## Task prompt
An identical copy of the listing below is all the answer should contain.

## Data excerpt
************

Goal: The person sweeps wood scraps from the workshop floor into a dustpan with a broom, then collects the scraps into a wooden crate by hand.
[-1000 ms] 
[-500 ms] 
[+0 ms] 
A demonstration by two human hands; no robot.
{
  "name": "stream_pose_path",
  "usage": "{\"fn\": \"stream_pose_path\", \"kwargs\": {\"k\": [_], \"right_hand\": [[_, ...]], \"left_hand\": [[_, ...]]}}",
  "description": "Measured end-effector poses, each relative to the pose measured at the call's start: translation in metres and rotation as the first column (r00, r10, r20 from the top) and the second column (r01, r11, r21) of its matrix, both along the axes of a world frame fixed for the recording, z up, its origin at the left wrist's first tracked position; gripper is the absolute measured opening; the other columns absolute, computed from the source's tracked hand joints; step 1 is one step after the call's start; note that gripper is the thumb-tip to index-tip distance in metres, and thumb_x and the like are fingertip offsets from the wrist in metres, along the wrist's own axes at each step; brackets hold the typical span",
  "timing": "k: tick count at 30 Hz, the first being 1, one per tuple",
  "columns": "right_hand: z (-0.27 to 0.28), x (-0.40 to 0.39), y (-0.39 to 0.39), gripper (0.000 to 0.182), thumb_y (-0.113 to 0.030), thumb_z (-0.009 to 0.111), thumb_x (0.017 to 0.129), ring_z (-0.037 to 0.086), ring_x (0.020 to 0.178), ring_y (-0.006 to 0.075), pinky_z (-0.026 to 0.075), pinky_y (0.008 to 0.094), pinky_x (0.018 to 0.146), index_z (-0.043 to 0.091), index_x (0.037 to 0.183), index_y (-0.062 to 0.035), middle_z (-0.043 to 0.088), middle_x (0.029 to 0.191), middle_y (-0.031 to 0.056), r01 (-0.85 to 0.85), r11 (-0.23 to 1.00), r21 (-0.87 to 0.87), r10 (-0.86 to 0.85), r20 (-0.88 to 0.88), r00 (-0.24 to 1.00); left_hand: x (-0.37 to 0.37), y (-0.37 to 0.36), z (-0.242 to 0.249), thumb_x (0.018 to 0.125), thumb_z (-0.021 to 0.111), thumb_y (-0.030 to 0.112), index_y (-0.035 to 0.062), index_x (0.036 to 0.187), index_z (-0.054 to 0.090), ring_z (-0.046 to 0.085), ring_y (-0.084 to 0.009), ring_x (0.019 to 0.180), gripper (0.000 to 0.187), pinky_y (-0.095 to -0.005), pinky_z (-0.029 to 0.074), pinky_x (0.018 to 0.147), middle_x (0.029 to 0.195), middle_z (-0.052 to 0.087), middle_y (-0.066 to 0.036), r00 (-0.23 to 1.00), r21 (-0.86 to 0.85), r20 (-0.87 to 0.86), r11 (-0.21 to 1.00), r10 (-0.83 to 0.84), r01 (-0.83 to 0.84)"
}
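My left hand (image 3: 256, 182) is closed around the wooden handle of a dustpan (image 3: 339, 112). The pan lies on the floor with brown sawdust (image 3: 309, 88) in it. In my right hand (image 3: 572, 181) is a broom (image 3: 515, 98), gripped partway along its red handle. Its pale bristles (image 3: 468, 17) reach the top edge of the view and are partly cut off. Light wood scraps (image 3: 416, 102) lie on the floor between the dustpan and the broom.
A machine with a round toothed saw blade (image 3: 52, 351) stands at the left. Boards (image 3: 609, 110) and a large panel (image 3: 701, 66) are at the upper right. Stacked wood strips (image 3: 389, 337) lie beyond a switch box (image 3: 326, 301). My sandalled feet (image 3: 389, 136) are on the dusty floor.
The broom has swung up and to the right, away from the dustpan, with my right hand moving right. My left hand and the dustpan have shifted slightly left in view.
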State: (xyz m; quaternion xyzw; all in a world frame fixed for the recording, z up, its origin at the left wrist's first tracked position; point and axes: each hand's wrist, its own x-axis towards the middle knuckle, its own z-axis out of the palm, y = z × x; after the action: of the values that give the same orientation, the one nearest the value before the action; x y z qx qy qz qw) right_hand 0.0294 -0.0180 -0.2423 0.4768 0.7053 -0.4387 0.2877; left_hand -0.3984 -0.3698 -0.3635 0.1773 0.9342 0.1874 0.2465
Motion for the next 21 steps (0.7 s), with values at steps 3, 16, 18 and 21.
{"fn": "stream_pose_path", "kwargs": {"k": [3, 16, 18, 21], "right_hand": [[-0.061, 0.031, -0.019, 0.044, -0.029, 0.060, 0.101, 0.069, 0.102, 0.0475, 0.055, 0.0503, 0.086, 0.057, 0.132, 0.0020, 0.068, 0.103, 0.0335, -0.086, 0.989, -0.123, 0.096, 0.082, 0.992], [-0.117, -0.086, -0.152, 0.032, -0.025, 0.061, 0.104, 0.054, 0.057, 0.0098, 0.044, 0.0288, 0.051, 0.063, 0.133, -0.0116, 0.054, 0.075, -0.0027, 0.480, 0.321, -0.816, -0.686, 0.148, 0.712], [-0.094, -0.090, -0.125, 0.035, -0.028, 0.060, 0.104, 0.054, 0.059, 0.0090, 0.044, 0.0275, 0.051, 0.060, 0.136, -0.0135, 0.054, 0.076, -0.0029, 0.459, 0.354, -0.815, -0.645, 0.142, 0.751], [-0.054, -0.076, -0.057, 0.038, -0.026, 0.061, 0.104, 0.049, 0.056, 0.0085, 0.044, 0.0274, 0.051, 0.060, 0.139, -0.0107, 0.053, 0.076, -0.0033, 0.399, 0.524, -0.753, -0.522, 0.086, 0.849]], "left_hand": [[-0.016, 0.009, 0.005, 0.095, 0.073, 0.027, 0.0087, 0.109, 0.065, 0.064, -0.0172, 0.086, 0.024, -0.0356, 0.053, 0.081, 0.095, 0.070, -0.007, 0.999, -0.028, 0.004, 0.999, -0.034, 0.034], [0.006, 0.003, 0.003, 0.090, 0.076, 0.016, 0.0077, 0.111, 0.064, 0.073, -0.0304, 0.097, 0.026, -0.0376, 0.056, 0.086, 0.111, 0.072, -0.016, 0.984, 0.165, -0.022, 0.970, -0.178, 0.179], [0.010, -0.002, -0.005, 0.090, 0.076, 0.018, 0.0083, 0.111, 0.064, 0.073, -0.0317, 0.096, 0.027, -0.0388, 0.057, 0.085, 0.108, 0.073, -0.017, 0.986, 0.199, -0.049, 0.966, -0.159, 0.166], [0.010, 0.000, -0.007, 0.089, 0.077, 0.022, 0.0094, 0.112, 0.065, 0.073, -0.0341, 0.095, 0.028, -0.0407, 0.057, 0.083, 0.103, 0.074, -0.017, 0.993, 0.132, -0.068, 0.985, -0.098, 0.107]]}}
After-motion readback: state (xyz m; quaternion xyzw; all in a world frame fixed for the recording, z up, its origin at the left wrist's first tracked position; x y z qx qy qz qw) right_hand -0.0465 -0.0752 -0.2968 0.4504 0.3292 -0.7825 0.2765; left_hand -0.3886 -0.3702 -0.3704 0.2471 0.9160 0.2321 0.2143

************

## Response box
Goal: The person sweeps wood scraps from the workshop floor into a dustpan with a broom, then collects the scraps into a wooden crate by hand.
[-1000 ms] 
[-500 ms] 
[+0 ms] 
A demonstration by two human hands; no robot.
{
  "name": "stream_pose_path",
  "usage": "{\"fn\": \"stream_pose_path\", \"kwargs\": {\"k\": [_], \"right_hand\": [[_, ...]], \"left_hand\": [[_, ...]]}}",
  "description": "Measured end-effector poses, each relative to the pose measured at the call's start: translation in metres and rotation as the first column (r00, r10, r20 from the top) and the second column (r01, r11, r21) of its matrix, both along the axes of a world frame fixed for the recording, z up, its origin at the left wrist's first tracked position; gripper is the absolute measured opening; the other columns absolute, computed from the source's tracked hand joints; step 1 is one step after the call's start; note that gripper is the thumb-tip to index-tip distance in metres, and thumb_x and the like are fingertip offsets from the wrist in metres, along the wrist's own axes at each step; brackets hold the typical span",
  "timing": "k: tick count at 30 Hz, the first being 1, one per tuple",
  "columns": "right_hand: z (-0.27 to 0.28), x (-0.40 to 0.39), y (-0.39 to 0.39), gripper (0.000 to 0.182), thumb_y (-0.113 to 0.030), thumb_z (-0.009 to 0.111), thumb_x (0.017 to 0.129), ring_z (-0.037 to 0.086), ring_x (0.020 to 0.178), ring_y (-0.006 to 0.075), pinky_z (-0.026 to 0.075), pinky_y (0.008 to 0.094), pinky_x (0.018 to 0.146), index_z (-0.043 to 0.091), index_x (0.037 to 0.183), index_y (-0.062 to 0.035), middle_z (-0.043 to 0.088), middle_x (0.029 to 0.191), middle_y (-0.031 to 0.056), r01 (-0.85 to 0.85), r11 (-0.23 to 1.00), r21 (-0.87 to 0.87), r10 (-0.86 to 0.85), r20 (-0.88 to 0.88), r00 (-0.24 to 1.00); left_hand: x (-0.37 to 0.37), y (-0.37 to 0.36), z (-0.242 to 0.249), thumb_x (0.018 to 0.125), thumb_z (-0.021 to 0.111), thumb_y (-0.030 to 0.112), index_y (-0.035 to 0.062), index_x (0.036 to 0.187), index_z (-0.054 to 0.090), ring_z (-0.046 to 0.085), ring_y (-0.084 to 0.009), ring_x (0.019 to 0.180), gripper (0.000 to 0.187), pinky_y (-0.095 to -0.005), pinky_z (-0.029 to 0.074), pinky_x (0.018 to 0.147), middle_x (0.029 to 0.195), middle_z (-0.052 to 0.087), middle_y (-0.066 to 0.036), r00 (-0.23 to 1.00), r21 (-0.86 to 0.85), r20 (-0.87 to 0.86), r11 (-0.21 to 1.00), r10 (-0.83 to 0.84), r01 (-0.83 to 0.84)"
}
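My left hand (image 3: 256, 182) is closed around the wooden handle of a dustpan (image 3: 339, 112). The pan lies on the floor with brown sawdust (image 3: 309, 88) in it. In my right hand (image 3: 572, 181) is a broom (image 3: 515, 98), gripped partway along its red handle. Its pale bristles (image 3: 468, 17) reach the top edge of the view and are partly cut off. Light wood scraps (image 3: 416, 102) lie on the floor between the dustpan and the broom.
A machine with a round toothed saw blade (image 3: 52, 351) stands at the left. Boards (image 3: 609, 110) and a large panel (image 3: 701, 66) are at the upper right. Stacked wood strips (image 3: 389, 337) lie beyond a switch box (image 3: 326, 301). My sandalled feet (image 3: 389, 136) are on the dusty floor.
The broom has swung up and to the right, away from the dustpan, with my right hand moving right. My left hand and the dustpan have shifted slightly left in view.
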State: (xyz m; quaternion xyzw; all in a world frame fixed for the recording, z up, its origin at the left wrist's first tracked position; point and axes: each hand's wrist, its own x-axis towards the middle knuckle, its own z-axis out of the palm, y = z × x; after the action: of the values that give the same orientation, the one nearest the value before the action; x y z qx qy qz qw) right_hand 0.0294 -0.0180 -0.2423 0.4768 0.7053 -0.4387 0.2877; left_hand -0.3984 -0.3698 -0.3635 0.1773 0.9342 0.1874 0.2465
Motion for the next 21 steps (0.7 s), with values at steps 3, 16, 18 and 21.
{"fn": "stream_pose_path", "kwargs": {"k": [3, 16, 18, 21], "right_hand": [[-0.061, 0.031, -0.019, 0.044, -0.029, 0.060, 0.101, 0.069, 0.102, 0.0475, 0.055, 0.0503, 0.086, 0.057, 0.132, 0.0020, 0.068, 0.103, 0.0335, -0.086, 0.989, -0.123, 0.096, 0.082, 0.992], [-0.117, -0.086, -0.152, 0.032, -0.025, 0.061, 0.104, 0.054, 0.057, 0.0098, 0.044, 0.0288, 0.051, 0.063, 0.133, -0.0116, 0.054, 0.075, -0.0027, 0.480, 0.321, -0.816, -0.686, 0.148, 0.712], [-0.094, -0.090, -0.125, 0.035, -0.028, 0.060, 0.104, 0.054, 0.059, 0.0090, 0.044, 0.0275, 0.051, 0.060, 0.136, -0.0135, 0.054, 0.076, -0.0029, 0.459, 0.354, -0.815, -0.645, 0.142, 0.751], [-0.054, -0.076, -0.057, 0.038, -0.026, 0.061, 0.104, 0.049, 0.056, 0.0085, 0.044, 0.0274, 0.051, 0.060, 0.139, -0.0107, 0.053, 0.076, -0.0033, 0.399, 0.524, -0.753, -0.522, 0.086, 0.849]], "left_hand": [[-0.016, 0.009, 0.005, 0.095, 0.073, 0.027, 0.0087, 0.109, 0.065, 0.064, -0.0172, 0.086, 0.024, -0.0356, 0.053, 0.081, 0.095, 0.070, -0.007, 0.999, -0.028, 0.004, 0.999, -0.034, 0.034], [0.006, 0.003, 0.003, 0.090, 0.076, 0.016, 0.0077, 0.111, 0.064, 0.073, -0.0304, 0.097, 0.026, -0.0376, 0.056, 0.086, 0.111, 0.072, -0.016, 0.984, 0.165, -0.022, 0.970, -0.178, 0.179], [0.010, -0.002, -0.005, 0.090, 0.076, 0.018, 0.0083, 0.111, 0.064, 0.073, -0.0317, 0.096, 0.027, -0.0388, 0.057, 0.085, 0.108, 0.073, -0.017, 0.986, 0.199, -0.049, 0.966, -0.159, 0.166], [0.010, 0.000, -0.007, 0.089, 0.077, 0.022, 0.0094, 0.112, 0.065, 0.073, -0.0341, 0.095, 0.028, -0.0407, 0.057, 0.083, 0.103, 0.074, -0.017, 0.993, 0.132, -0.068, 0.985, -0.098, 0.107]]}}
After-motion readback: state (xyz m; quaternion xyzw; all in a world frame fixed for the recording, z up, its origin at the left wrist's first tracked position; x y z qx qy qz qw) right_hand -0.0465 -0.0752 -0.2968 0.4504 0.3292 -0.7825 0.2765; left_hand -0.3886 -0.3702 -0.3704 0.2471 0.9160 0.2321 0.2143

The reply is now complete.